4 Ways to Address Errors in Word Form
Call Attention to Errors
A beginning method of correcting and self-editing for word form errors is to be aware of them in the first place. If the student has been writing “Unite State” and “I got several advices from him” for years, and not been corrected, then she will probably continue to write them that way as she thinks they are the correct form. The instructor may correct it directly on the student’s paper by circling it, writing the correct form, and/or marking “wf” for “word form error.” Teachers should also write common word form errors on the board and then correct them, explaining the correction. Finally, teachers should help the individual student in seeing her own most frequent patterns of mistakes—does she typically drop off word endings? Incorrectly use the passive voice? Use the wrong participle of a verb? Students must have some understanding of correct forms and their own most frequent errors in order to self-edit.
Teach Parts of Speech and Typical Endings
Student also should learn the “regular” word form rules: regular past tense verbs take an “ed” ending, plural is “s” or “es” ending; many abstract nouns end in “ment,” adjectives in “ous” and “ful/full” and so forth. Knowing these forms, students will then see that “She succeeded” or “She was successful” are correct, not “she was succeeded.” They can then go back and check their papers for the correct parts of speech.
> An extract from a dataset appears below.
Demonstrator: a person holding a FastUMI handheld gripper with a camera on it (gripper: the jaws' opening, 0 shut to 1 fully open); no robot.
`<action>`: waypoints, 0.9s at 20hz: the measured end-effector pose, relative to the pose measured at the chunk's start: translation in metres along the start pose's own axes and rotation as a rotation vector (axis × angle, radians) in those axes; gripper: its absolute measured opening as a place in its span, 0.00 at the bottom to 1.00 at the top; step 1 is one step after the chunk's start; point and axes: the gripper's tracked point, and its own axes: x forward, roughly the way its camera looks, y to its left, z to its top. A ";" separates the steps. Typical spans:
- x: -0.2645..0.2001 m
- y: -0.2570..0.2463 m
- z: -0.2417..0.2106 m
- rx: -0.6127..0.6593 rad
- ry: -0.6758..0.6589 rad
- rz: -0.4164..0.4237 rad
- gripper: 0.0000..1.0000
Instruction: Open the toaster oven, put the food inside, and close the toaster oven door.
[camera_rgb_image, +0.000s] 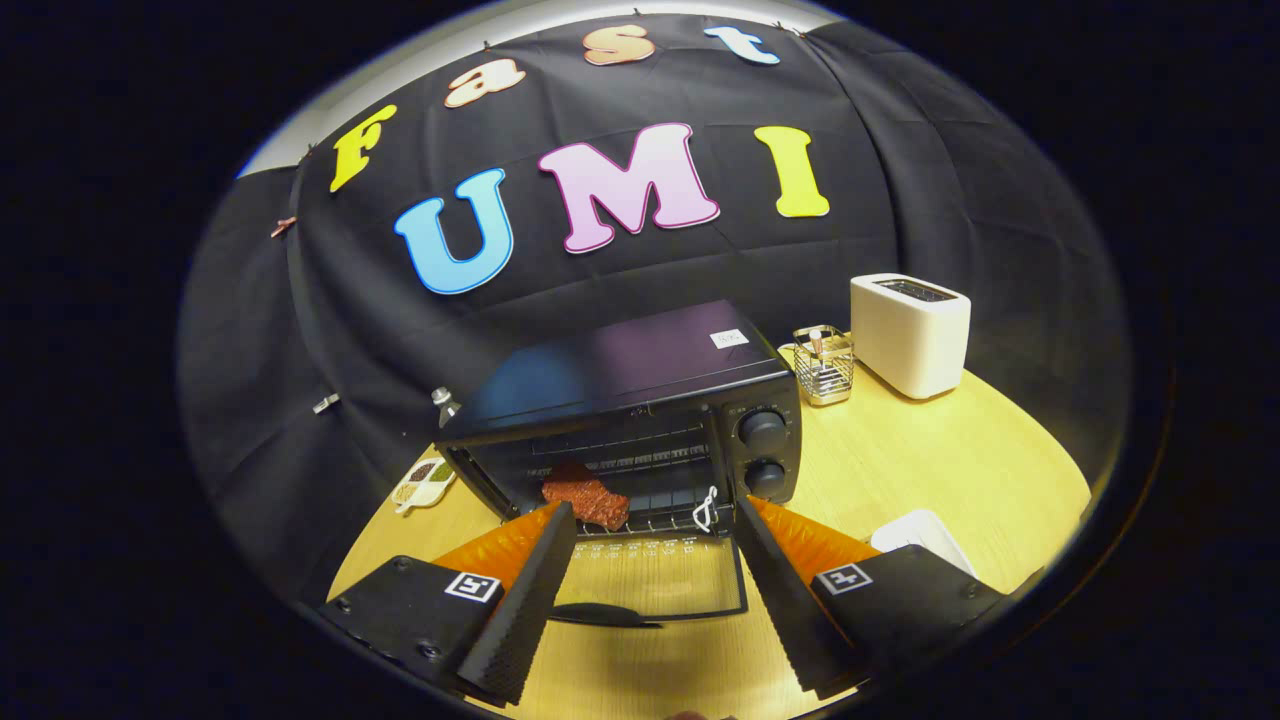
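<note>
A black toaster oven (640, 400) stands on the wooden table (930, 470) with its glass door (655, 580) folded down flat toward me. A reddish-brown piece of food (585, 497) lies on the wire rack inside, toward the left. My gripper (655, 515) hovers over the lowered door, open wide, its fingertips just short of the oven mouth, with nothing between the fingers. The door handle (605, 615) lies between the fingers, nearer to me than the tips.
A white toaster (908, 333) and a wire holder (824, 365) stand behind the oven on its right. A small dish with compartments (424, 483) sits to the oven's left. A white object (925, 535) lies beside the right finger. Two knobs (764, 452) are on the oven's right panel.
</note>
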 end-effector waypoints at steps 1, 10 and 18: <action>-0.006 0.001 -0.006 -0.025 0.015 0.002 0.98; -0.032 0.021 -0.088 -0.208 0.206 0.039 0.98; -0.005 0.022 -0.174 -0.320 0.368 0.012 0.99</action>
Teach Structures Individual Words Typically Occur In
Words are usually used along with the typical structures they occur in. A good example of this is the sentence “I was born in (California).” The verb in this phrase (was born) is actually a passive verb. The active voice of that verb produces the sentence “My mother bore me in California,” which approaches the ridiculous—we all know that mothers bear children, so the passive voice is more appropriate, and the structure is learned in the passive as that is how it is almost always used. Words that should also be taught in the structures they occur in are “get” phrases (to get sick, to get lost, to get excited, etc.) and “make” phrases (make dinner, make the bed) and “take” phrases (take a test, take a break). If students learn these phrases as one structure, they will be more fluent, less likely to make a mistake in word forms, and have less need to search for the correct word. They will also have fewer errors to go back and edit for and will be more able to make corrections by looking for “get” and “take” phrases and checking them for correctness.
Emphasize Going Back and Proofreading Work at Least Once
Strong papers are almost never produced in one draft, even for experienced writers. Teach students the habit of going back and checking their work at least once before turning in, deliberately checking for their own most frequent errors, which may be word endings, part of speech, the correct use of passive voice, and so forth.
Teaching editing for correct word form usage is one of the biggest challenges of an English/ESL teacher.
It requires first teaching students the correct word forms: the correct use of passive voice, what structures words typically occur in, which word endings are correct, and what words typically go together. Having the knowledge, however, is not enough. Students also must know what their typical errors are in word form use and then apply the rules to correct the errors. However, by calling attention to typical errors and teaching the forms words often take and the structures they occur in, students can begin to self-edit for word forms.